If it ain't broken, don't fix it

Recently, I was involved in trying to solve a blocking issue at work. It took us quite some time to figure out was what going on, and it ended up being one of those cases of "If it ain't broken, don't fix it". So, even though everybody knows about this line, I want to give it some extra attention.

The issue was rather nasty, because the action that led to it was actually quite logical and made sense to the developer. I might well have done the same thing, had I encountered the code that was changed. Let me explain the issue.

Our application makes heavy use of external API's, usually SOAP webservices, to configure systems, fetch data, etc. In this specific case, our application was calling an external webservice to push a configuration into it. The developer causing the issue found a small typo in this code: It said "Emegrency" instead of "Emergency". Funny enough though, in earlier tests the system appeared to be working.
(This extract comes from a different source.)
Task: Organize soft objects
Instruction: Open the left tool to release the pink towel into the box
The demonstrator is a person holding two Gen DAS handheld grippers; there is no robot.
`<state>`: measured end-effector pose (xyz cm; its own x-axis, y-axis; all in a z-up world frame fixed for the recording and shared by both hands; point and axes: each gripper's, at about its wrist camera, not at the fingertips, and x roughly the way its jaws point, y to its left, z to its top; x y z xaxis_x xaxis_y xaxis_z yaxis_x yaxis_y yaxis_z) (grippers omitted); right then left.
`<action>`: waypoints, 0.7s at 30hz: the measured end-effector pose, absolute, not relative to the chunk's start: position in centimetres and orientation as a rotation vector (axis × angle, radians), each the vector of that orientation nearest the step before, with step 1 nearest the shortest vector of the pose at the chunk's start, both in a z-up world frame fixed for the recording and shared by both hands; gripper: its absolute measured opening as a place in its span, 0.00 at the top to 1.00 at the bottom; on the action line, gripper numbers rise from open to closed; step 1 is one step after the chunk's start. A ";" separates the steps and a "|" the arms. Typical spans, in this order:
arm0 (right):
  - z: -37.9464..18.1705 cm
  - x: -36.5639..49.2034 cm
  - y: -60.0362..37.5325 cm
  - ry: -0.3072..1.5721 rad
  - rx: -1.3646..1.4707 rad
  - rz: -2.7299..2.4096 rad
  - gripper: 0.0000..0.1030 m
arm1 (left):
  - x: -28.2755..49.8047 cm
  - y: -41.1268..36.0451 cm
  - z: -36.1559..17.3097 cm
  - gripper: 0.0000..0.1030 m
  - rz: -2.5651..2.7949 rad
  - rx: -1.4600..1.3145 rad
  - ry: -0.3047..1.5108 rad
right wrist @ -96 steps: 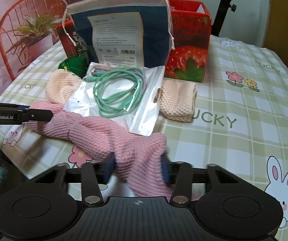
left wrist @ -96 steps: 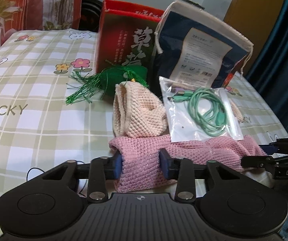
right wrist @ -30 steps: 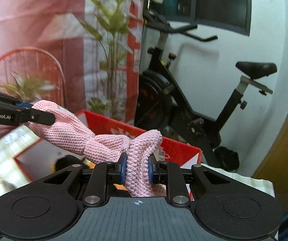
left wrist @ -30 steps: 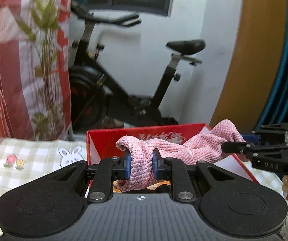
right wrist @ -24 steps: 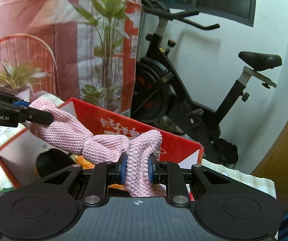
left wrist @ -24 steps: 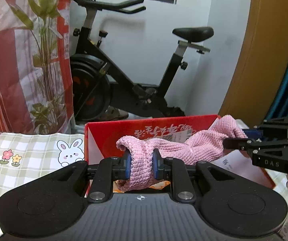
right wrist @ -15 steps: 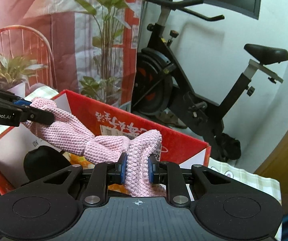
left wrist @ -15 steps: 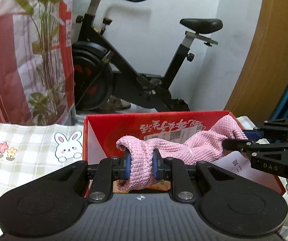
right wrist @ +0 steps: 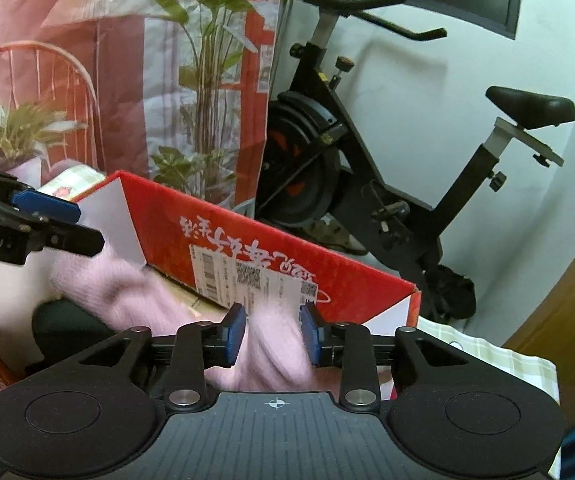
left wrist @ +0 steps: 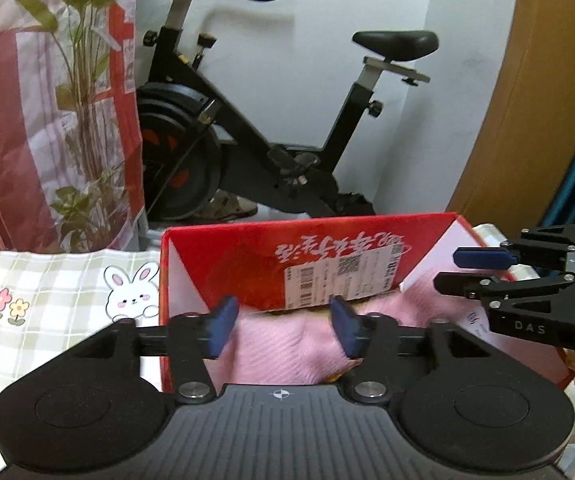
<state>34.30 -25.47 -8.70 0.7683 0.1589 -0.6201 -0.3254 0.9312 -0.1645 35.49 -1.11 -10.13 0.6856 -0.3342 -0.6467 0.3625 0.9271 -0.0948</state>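
The pink knitted cloth (left wrist: 287, 350) is blurred with motion inside the red cardboard box (left wrist: 247, 256), below both grippers. My left gripper (left wrist: 283, 330) is open above the box with the cloth under its pads, not pinched. My right gripper (right wrist: 273, 338) is open too, and the pink cloth (right wrist: 135, 292) shows loose between and below its pads inside the red box (right wrist: 271, 256). Each gripper shows at the edge of the other's view: the right one (left wrist: 483, 270) and the left one (right wrist: 71, 224).
A black soft object (right wrist: 67, 326) lies in the box at the left. The checked tablecloth with rabbits (left wrist: 67, 292) lies left of the box. An exercise bike (left wrist: 255, 152) and a plant-print curtain (left wrist: 47, 100) stand behind the table.
Both grippers have opened and let go of the pink cloth, which has dropped into the red box. Before that they carried it up from the table and over the box.
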 end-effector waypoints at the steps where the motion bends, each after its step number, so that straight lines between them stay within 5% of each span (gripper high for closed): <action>1: -8.5 34.1 -25.5 0.638 -0.264 0.269 0.63 | 35.3 -1.2 -9.9 0.35 -0.395 0.047 0.707; 5: -7.6 33.0 -25.4 0.604 -0.270 0.252 0.42 | 34.1 -1.4 -8.8 0.13 -0.405 0.059 0.668; 10: -6.3 31.4 -25.8 0.562 -0.230 0.227 0.08 | 32.4 -1.2 -7.3 0.03 -0.395 0.065 0.627; 13: -5.5 30.6 -26.1 0.541 -0.197 0.194 0.01 | 31.6 -0.7 -6.5 0.00 -0.376 0.052 0.611; 21: -3.9 27.4 -26.9 0.524 -0.134 0.169 0.00 | 28.4 0.7 -4.6 0.00 -0.346 0.038 0.581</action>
<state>27.41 -26.88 -3.88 0.8525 0.1263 -0.5072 -0.1946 0.9773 -0.0836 28.38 0.71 -4.61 0.7798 -0.3092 -0.5444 0.3306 0.9418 -0.0613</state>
He fixed the issue, committed it to Subversion, and went on to do his job.

Little did he know that his quick spelling fix would cause a lot of searching later on. After the sprint, we deployed to our test server, and our test users started testing the system. Quickly they found out that the configuration system would not work anymore, and let us know about this blocking issue. I started digging into the code, amongst other things by reading the diff of the sprint to find out what was changed. I found the spelling fix but quickly discarded this as the cause of the problem, since, after all, it was just a spelling fix.

It took me ages to find the problem. I faked SOAP calls, sniffed the SOAP connection to see if there was anything going wrong, checked the WSDL of the SOAP server to see if there were any obvious issues. There was nothing strange to be found! Or was there? On a closer inspection of the WSDL I noticed an inconsistency in it: The inline documentation was mentioning the element "Emergency" while the actual definition was mentioning "Emegrency". The SOAP server was expecting the element with the typo!

Apparently, the original developer of this code had actually spotted this inconsistency (since there is hardly any documentation on this SOAP server aside from the inline docs of the WSDL) and developed to accomodate the spelling mistake. Unfortunately this was not spotted by the fixing developer. And not by me while trying to find the cause of this issue, at least not before spending a lot of time trying to find the cause of the issue.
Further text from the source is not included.